Chennai: The Madras high court has restrained the authorities from transferring the government medical officers from their present posts in government colleges pursuant to a circular issued by the Director of Medical Education.
Justice V.Parthiban granted the interim injunction in respect of a batch of petitions from Dr. B. Saravanapriya and Dr. Nimmi Sivakumar, which sought to quash the circular, which directed the compulsory transfer of 860 medical officers in cadre of assistant professors/senior resident/junior resident/tutor under DME's control.

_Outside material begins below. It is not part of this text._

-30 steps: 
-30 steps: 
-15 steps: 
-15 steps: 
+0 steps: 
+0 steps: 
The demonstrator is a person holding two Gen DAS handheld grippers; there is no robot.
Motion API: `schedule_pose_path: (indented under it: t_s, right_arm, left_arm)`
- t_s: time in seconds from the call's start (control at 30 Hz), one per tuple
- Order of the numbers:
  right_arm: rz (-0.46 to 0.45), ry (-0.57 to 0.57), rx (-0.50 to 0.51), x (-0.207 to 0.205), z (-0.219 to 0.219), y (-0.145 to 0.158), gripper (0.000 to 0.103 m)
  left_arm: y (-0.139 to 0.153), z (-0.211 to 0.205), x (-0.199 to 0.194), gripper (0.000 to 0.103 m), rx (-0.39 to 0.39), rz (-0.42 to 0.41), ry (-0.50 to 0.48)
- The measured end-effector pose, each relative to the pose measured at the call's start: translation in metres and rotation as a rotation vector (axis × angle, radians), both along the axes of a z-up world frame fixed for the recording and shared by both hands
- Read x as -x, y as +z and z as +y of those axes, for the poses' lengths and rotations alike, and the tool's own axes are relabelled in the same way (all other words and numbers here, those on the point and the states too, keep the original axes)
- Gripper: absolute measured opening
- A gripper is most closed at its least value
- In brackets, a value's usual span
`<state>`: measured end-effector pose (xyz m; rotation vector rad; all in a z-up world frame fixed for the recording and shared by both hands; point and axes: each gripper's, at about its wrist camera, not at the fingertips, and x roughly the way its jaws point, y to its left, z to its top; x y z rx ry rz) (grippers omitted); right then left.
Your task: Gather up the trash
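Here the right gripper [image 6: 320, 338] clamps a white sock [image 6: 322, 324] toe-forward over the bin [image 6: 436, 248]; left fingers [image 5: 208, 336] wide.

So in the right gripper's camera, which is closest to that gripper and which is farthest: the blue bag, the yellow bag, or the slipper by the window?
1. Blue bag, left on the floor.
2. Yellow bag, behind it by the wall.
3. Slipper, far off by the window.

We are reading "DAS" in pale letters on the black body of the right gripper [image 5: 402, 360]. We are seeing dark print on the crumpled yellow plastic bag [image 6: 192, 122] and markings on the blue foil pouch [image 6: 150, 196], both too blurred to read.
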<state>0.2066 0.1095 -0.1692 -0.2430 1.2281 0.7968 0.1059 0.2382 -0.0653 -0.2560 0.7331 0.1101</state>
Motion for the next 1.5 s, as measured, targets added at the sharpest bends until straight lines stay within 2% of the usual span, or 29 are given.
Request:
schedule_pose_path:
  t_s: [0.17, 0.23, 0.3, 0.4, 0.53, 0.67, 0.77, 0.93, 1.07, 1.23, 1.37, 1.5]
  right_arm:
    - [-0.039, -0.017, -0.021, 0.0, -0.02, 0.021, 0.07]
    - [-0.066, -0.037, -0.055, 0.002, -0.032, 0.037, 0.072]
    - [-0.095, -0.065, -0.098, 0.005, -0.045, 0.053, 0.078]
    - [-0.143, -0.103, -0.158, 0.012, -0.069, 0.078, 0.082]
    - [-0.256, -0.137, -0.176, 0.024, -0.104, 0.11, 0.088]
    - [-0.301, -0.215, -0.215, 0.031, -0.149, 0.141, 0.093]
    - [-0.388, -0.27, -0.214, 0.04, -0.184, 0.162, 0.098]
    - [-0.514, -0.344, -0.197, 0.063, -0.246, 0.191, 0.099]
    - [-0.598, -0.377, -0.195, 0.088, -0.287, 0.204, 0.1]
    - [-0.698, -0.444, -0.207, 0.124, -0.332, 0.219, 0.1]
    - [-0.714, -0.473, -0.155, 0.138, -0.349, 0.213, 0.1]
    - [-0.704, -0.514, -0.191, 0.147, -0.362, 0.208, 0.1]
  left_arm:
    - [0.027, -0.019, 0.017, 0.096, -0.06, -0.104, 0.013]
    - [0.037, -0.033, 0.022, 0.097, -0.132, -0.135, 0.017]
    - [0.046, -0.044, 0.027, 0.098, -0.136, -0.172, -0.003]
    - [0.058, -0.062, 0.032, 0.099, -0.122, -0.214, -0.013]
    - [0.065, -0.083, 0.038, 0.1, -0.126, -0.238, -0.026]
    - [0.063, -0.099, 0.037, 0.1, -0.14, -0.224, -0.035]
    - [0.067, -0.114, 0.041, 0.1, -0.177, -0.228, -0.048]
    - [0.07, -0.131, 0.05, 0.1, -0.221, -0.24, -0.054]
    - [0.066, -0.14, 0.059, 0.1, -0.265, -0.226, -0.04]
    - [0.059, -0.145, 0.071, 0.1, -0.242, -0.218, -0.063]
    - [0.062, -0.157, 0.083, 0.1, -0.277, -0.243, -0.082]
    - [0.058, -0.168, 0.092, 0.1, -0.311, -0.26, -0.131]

Senior counsel P.Wilson appearing for the petitioners submitted that the two petitioners were presently working as tutors in the department of forensic medicine in Government Medical College in Coimbatore. Over the past several years various doctors serving as medical officers in the state have been appointed to the post of tutor/junior resident/senior resident/assistant professor under the control of the DME in various government medical colleges and hospitals across the state. The authorities did not fix cadre strength for each of these posts nor did they maintain post wise estimate of vacancies every year but only maintained a combined number of posts, he added.

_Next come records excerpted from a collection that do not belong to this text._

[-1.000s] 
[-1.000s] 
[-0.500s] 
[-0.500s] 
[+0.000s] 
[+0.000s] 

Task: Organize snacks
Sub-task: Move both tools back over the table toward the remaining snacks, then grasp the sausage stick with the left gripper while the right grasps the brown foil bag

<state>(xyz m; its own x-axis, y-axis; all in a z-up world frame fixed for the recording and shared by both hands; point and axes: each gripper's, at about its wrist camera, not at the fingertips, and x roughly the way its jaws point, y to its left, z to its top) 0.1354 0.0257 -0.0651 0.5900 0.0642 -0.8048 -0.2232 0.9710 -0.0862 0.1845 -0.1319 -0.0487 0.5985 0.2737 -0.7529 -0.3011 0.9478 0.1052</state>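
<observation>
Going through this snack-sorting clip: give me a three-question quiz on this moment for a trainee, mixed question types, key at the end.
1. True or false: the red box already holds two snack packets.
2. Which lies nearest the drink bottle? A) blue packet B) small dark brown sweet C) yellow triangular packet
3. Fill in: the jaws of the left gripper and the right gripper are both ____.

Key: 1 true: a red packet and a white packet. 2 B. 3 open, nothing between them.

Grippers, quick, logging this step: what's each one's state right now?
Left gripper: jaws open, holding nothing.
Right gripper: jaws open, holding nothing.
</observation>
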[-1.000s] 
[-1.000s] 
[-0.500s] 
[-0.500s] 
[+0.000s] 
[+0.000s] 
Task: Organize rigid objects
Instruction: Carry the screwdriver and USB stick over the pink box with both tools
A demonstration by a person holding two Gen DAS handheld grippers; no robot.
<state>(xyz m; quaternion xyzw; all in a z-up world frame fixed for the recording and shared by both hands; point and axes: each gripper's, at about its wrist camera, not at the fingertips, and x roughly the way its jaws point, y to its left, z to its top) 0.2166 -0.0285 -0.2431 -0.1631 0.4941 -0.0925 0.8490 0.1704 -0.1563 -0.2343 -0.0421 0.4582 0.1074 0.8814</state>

Wilson said in February 2019, for the first time, by a GO, the government wanted to re-structure the Directorate by fixing the number of posts of professor, associate professor, tutor/junior resident/senior resident/assistant professor in various colleges. Accordingly, the government revised the number these posts. A total of 6886 permanent posts were therefore sanctioned under the DME. These posts were distributed to various government medical colleges. The government thereafter undertook a phased counseling process to transfer and promote the medical officers to these newly restructured posts. While so, the DME has issued the circular dated May24, 2019 whereby the DME has directed the compulsory transfer of 860 medical officers in the cadre of assistant professor/senior resident/junior resident. Tutor under its control. In the circular it was stated that the DME has identified medical officers working in 'excess of posts' sanctioned by the February 2019 G.O, he added. Wilson contended that even in the circular the reasons why the medical officers have been termed as 'in excess of posts' have not been mentioned.

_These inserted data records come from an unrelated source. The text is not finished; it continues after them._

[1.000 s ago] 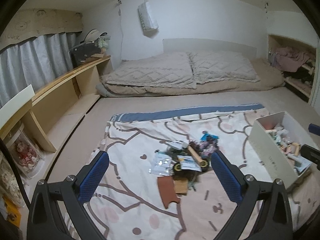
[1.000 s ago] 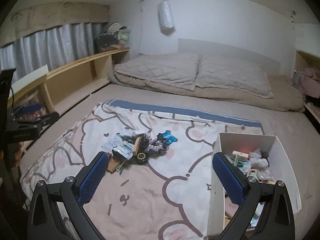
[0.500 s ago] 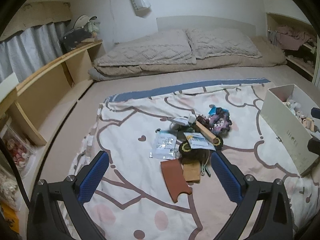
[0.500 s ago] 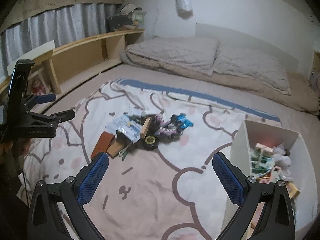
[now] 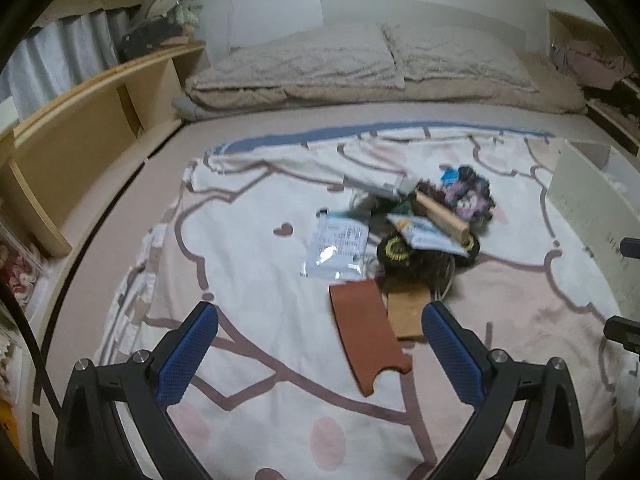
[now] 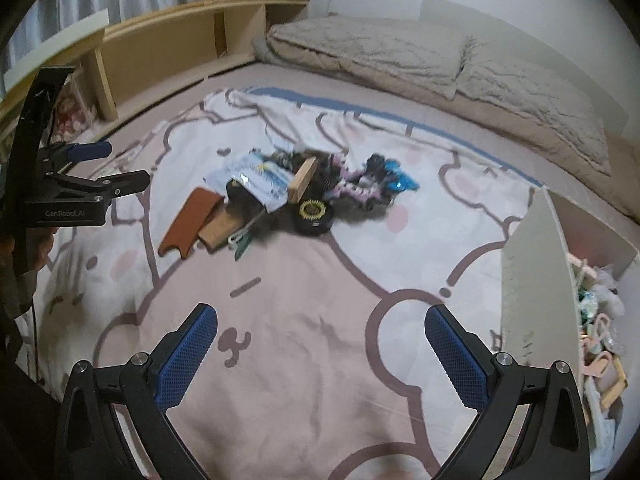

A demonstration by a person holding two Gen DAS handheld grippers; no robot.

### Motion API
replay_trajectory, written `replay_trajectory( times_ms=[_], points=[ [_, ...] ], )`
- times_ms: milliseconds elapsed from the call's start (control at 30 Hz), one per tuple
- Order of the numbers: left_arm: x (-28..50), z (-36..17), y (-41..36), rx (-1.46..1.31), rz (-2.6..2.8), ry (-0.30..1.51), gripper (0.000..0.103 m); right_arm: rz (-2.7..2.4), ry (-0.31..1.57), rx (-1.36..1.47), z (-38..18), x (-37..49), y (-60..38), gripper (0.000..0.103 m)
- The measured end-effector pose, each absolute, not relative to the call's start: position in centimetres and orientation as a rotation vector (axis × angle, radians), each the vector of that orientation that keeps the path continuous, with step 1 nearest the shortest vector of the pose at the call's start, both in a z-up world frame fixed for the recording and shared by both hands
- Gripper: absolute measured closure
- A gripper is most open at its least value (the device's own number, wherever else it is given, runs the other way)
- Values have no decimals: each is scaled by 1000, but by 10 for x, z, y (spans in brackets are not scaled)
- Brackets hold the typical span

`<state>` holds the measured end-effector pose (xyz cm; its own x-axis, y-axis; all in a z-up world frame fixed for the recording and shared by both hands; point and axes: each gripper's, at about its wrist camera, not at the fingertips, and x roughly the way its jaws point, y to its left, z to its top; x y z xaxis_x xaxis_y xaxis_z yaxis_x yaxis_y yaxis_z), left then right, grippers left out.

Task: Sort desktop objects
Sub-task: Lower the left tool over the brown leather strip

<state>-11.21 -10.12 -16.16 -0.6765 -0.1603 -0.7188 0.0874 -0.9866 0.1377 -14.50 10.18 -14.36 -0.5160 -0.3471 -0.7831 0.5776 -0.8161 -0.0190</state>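
Note:
A pile of small objects lies on a cartoon-print blanket [image 5: 248,248]: a brown leather sleeve [image 5: 366,338] [image 6: 186,220], a tan card [image 5: 406,312], a clear packet [image 5: 336,246], a wooden block [image 5: 440,216] [image 6: 304,180], a black and yellow roll [image 5: 396,254] [image 6: 314,214] and a purple scrunchie [image 5: 466,196] [image 6: 360,186]. My left gripper [image 5: 320,354] is open and empty, just short of the sleeve. It also shows in the right wrist view [image 6: 102,168]. My right gripper [image 6: 322,356] is open and empty, well short of the pile.
A white box [image 6: 532,280] [image 5: 588,216] holding several small items stands right of the pile. Folded bedding [image 5: 360,68] lies at the far end. A wooden shelf unit [image 5: 80,120] runs along the left.
Both grippers have moved forward and down toward the pile, which now looks larger. Both stay open. Nothing on the blanket has moved.

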Motion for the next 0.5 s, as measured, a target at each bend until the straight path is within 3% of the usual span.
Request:
replay_trajectory(
  times_ms=[500],
  points=[
    [-135, -221, -98, 1416, -2687, -88, 1, -2198, 466, 1300, -205, -157, 82, 0]
  ],
)
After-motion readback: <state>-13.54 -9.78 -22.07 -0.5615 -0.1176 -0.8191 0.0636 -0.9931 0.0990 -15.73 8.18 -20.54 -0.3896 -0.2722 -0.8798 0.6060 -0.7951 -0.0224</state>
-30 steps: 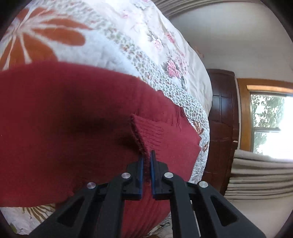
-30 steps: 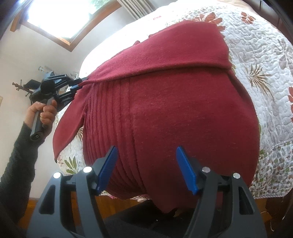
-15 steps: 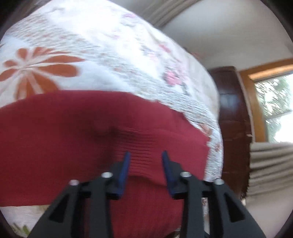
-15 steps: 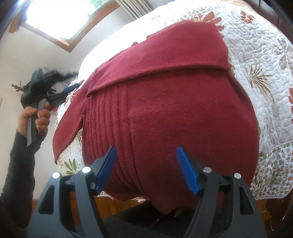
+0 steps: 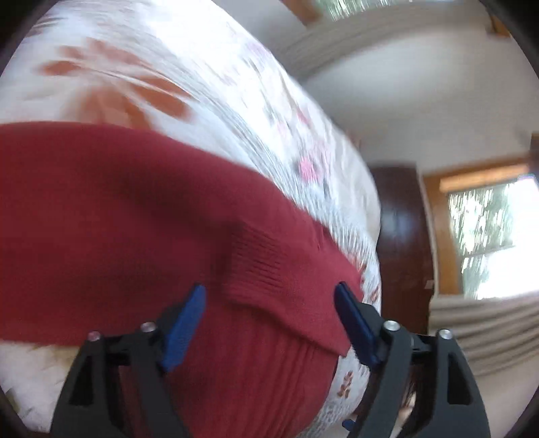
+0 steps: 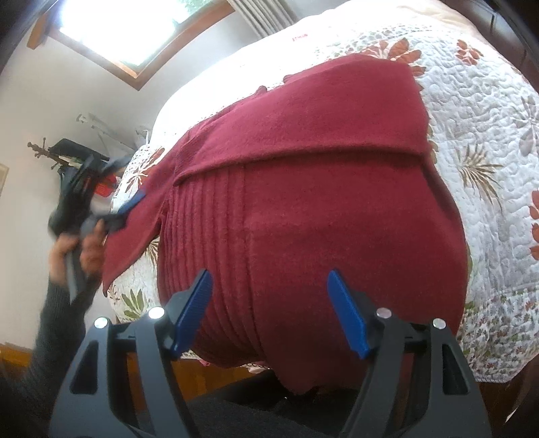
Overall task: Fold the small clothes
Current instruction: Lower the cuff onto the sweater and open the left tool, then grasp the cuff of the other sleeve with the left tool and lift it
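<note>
Both grippers — left gripper (image 5: 269,316) and right gripper (image 6: 269,303) — hover with jaws spread wide, gripping nothing, above the red sweater (image 6: 320,209) on the quilted bed (image 6: 488,134).

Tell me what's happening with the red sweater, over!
Left gripper open, right gripper open. Red sweater flat on quilt, sleeve cuff folded in. Nothing blocking.

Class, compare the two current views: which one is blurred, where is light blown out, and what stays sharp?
Left wrist view: quilt smeared by motion blur, window overexposed, left gripper sharp. Right wrist view: red sweater and right gripper crisp, window blown out, hand blurred.
</note>
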Motion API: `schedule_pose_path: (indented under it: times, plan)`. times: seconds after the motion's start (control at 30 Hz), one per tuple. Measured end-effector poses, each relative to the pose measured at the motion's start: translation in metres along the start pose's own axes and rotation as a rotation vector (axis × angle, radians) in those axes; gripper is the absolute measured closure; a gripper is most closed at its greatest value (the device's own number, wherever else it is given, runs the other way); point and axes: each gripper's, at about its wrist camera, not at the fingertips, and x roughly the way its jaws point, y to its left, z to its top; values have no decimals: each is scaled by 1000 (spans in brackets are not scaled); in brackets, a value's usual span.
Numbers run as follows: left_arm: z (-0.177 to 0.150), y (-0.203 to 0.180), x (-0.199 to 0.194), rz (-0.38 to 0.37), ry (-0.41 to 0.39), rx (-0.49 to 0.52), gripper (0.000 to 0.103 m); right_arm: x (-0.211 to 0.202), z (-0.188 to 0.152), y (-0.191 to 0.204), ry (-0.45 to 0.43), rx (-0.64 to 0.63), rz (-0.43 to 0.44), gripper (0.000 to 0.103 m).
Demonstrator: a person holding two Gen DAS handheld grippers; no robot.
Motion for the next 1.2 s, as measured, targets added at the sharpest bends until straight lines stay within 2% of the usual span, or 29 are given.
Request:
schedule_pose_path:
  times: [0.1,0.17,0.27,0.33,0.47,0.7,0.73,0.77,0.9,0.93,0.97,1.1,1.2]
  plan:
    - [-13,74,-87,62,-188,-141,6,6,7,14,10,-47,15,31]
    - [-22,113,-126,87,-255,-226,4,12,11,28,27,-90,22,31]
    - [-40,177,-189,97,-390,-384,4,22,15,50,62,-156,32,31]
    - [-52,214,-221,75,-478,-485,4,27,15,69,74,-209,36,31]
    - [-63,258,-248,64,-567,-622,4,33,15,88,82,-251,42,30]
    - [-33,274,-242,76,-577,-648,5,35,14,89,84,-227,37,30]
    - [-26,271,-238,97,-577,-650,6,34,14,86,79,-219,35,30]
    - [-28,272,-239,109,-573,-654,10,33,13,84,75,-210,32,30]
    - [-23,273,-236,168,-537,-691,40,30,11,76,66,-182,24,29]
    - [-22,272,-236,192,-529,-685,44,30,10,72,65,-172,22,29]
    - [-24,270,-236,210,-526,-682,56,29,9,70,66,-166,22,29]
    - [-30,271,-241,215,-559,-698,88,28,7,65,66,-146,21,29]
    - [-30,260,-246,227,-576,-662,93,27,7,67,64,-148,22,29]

When the petitioners undertook manual verification of the exercise done, they were shocked to find several illegalities. The entire exercise undertaken by the DME was arbitrary, whimsical, capricious and without any objective criteria and has resulted in hardship to the petitioners as well as serving doctors.
The DME has not even considered the plight of patient care. In case of Madurai medical college, which was a multi super specialty hospital with a reputed cardiology department, five out of nine cardiologists have been labeled as excess and directed compulsory transfer. This move would cripple the cardiology department. The compulsory transfer was virtually done as a punishment and cannot be imposed so indiscriminately, he added....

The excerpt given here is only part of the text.